Interpersonal life stress, inflammation, and depression in adolescence: Testing Social Signal Transduction Theory of Depression

Abstract

Background: Depression rates increase markedly for girls across the adolescent transition, but the social-environmental and biological processes underlying this phenomenon remain unclear. To address this issue, we tested a key hypothesis from Social Signal Transduction Theory of Depression, which posits that individuals who mount stronger inflammatory responses to social stress should exhibit greater increases in depressive symptoms following interpersonal life stress exposure than those who mount weaker inflammatory responses to such stress.

Method: Participants were 116 adolescent girls (M_age = 14.71) at risk for psychopathology, defined as having a history of mental health concerns (e.g., psychiatric treatment, significant symptoms) over the past 2 years. At baseline, we characterized their inflammatory reactivity to social stress by quantifying their salivary proinflammatory cytokine responses to a laboratory-based social stressor. Then, 9 months later, we assessed the interpersonal and noninterpersonal stressful life events that they experienced over the prior 9 months using an interview-based measure of life stress.

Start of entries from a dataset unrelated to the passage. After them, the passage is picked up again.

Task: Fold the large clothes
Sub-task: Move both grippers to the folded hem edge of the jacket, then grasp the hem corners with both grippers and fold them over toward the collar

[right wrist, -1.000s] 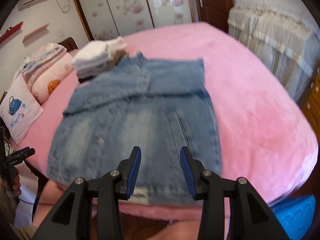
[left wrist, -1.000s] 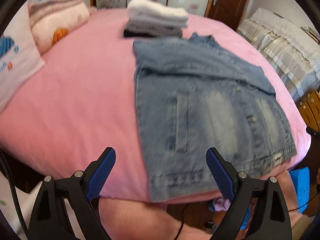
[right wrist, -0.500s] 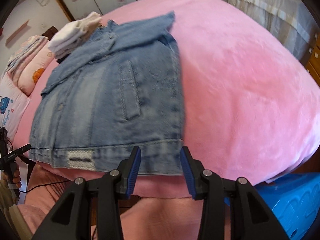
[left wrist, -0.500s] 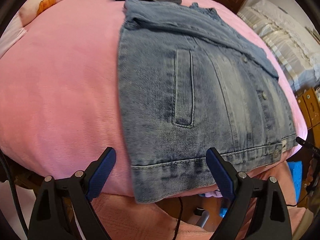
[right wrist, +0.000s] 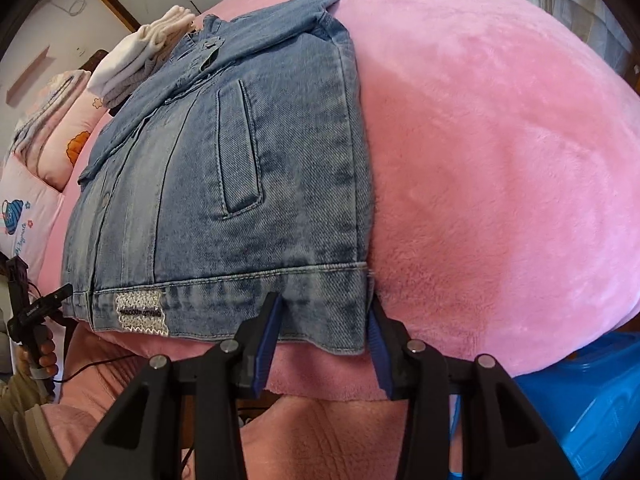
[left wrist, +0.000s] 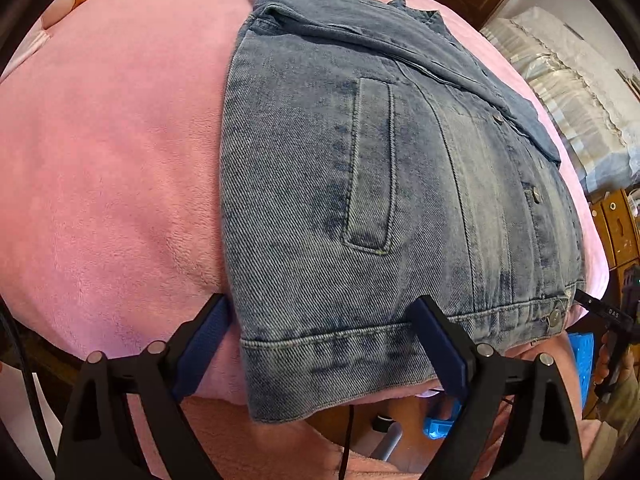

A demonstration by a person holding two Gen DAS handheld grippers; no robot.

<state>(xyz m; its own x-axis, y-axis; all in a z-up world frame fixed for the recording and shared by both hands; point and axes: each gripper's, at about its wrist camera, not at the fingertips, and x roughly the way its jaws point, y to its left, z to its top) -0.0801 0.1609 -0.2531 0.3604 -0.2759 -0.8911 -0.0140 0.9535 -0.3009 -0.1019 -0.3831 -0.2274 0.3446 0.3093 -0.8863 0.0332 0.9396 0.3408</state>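
My left claw (left wrist: 324,334) stands wide open, straddling the jacket (left wrist: 360,184)'s near left hem corner, pads clear of the cloth. The jacket lies flat on the pink bed (left wrist: 104,168), stretching away ahead of both claws. My right claw (right wrist: 326,318) is half open, bracketing the right hem corner without pinching. Denim looks heavy and stiff-ish but limp; I judge the thick hem band the best hold.
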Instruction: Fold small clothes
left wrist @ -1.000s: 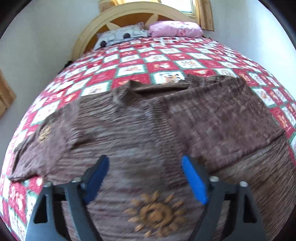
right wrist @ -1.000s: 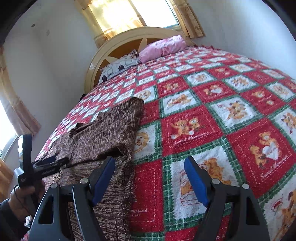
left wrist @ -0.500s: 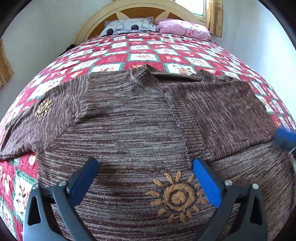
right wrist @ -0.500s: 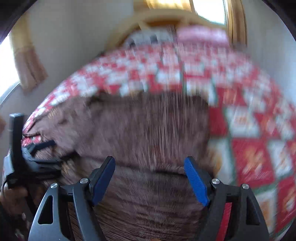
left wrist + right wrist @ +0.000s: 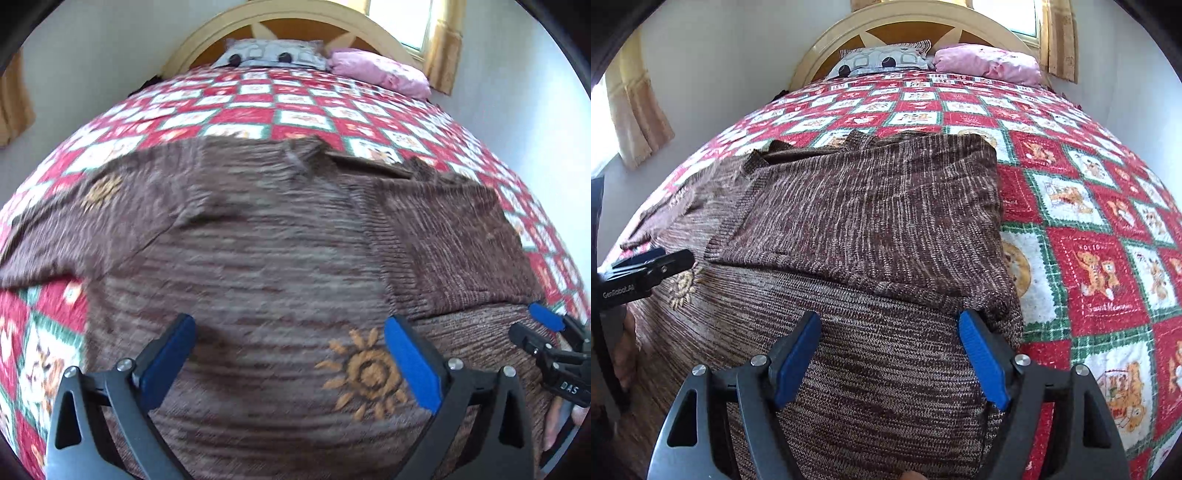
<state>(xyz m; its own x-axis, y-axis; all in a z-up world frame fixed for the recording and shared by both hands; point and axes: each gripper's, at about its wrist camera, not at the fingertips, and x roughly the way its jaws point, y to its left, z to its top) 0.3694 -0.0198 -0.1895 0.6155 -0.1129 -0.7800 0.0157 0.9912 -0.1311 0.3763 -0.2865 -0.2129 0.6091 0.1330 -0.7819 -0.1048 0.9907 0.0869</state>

Results: As hypothesized, greater interpersonal life stress exposure was associated with significant increases in depression over time, but only for girls exhibiting stronger salivary tumor necrosis factor-α and interleukin-1β reactivity to social stress. In contrast, noninterpersonal stress exposure was unrelated to changes in depression longitudinally, both alone and when combined with youths' cytokine reactivity scores.

Discussion: These results are consistent with Social Signal Transduction Theory of Depression and suggest that heightened inflammatory reactivity to social stress may increase adolescents' risk for depression. Consequently, it may be possible to reduce depression risk by modifying inflammatory responses to social stress.

Keywords: cytokines; development; disease; inflammation; major depressive disorder; risk; social stress; vulnerability.

Figure 1.. Interpersonal life stress exposure, inflammation, and depressive symptoms.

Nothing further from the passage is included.